Word for word, restate the listing; omit the pictures.

* * *

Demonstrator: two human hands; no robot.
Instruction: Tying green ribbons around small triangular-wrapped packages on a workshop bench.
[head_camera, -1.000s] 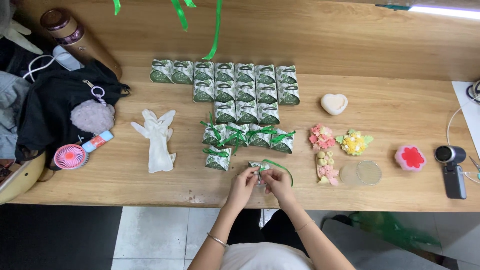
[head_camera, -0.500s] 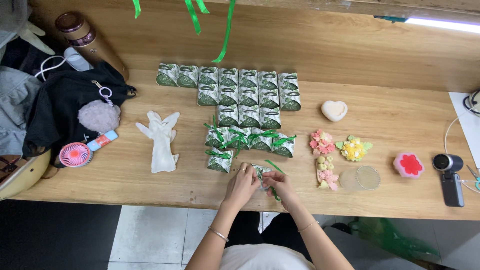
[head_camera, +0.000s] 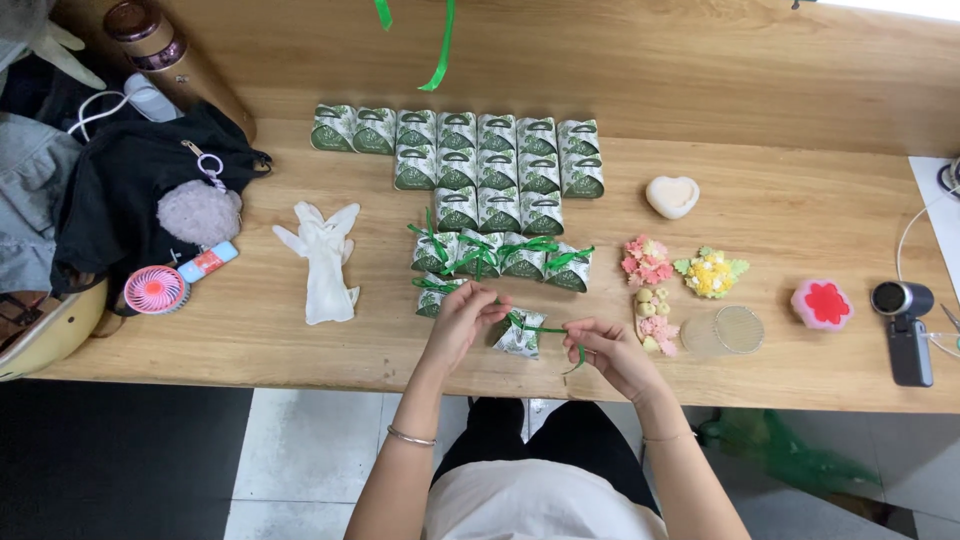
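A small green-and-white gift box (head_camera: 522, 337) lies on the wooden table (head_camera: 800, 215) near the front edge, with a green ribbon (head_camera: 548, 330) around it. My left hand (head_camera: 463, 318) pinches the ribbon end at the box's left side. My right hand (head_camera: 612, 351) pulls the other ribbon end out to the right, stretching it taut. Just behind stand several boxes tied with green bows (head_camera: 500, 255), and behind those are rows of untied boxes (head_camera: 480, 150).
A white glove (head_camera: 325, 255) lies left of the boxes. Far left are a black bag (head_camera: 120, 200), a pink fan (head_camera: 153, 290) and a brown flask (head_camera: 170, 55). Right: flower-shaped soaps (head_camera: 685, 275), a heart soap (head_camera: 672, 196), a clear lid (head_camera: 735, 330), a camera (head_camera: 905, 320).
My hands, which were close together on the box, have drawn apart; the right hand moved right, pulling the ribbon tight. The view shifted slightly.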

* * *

## COMPLETED EXERCISE
Demonstrator: two human hands; no robot.
Instruction: Tying green ribbons around small triangular-wrapped packages on a workshop bench.
[head_camera, -1.000s] 
[head_camera, -0.500s] 
[head_camera, +0.000s] 
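A small green-and-white gift box (head_camera: 522, 337) lies on the wooden table (head_camera: 800, 215) near the front edge, with a green ribbon (head_camera: 548, 330) around it. My left hand (head_camera: 463, 318) pinches the ribbon end at the box's left side. My right hand (head_camera: 612, 351) pulls the other ribbon end out to the right, stretching it taut. Just behind stand several boxes tied with green bows (head_camera: 500, 255), and behind those are rows of untied boxes (head_camera: 480, 150).
A white glove (head_camera: 325, 255) lies left of the boxes. Far left are a black bag (head_camera: 120, 200), a pink fan (head_camera: 153, 290) and a brown flask (head_camera: 170, 55). Right: flower-shaped soaps (head_camera: 685, 275), a heart soap (head_camera: 672, 196), a clear lid (head_camera: 735, 330), a camera (head_camera: 905, 320).
My hands, which were close together on the box, have drawn apart; the right hand moved right, pulling the ribbon tight. The view shifted slightly.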

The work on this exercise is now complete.